◆ **Exercise**: Every line of the listing that contains the word "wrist" is to be copied out.

________________________

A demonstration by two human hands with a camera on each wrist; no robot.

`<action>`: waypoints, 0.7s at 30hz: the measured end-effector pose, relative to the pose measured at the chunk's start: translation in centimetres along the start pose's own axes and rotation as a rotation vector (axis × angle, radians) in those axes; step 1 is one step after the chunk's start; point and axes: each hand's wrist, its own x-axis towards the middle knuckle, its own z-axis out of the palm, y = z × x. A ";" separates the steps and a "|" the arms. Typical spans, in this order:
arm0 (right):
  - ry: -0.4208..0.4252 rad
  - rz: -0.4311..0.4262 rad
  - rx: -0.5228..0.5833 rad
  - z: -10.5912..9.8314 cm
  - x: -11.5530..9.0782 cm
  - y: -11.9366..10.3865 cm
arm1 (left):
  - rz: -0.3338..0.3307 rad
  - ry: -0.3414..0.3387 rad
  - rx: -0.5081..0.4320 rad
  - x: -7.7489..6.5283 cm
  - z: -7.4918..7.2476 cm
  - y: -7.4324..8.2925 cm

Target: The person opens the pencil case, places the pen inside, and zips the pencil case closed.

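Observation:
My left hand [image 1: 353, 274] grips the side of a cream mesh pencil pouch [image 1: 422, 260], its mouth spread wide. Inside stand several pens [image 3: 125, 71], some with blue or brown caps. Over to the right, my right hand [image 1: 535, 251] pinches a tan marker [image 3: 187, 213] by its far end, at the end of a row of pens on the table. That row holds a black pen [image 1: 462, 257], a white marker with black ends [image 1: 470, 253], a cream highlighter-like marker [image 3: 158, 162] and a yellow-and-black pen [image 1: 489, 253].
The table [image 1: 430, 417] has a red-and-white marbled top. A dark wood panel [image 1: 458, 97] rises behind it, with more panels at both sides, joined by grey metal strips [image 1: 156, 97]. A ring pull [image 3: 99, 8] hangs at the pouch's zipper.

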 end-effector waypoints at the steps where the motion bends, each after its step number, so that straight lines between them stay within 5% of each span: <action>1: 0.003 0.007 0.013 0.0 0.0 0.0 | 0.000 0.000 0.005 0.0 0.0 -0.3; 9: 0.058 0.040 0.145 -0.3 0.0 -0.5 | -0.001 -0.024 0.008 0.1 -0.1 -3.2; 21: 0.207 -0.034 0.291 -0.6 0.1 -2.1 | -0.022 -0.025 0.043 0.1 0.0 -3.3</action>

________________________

◆ **Output of the task**:
A demonstration by two human hands with a camera on each wrist; no robot.
`<action>`: waypoints, 0.7s at 30hz: the measured end-effector pose, relative to the pose measured at the chunk's start: translation in centimetres along the start pose's own axes and rotation as a rotation vector (axis × angle, radians) in those axes; step 1 is one step after the chunk's start; point and axes: each hand's wrist, its own x-axis towards the middle knuckle, its own z-axis out of the palm, y = z × x. A ";" separates the steps and a "|" the arms. Typical spans, in this order:

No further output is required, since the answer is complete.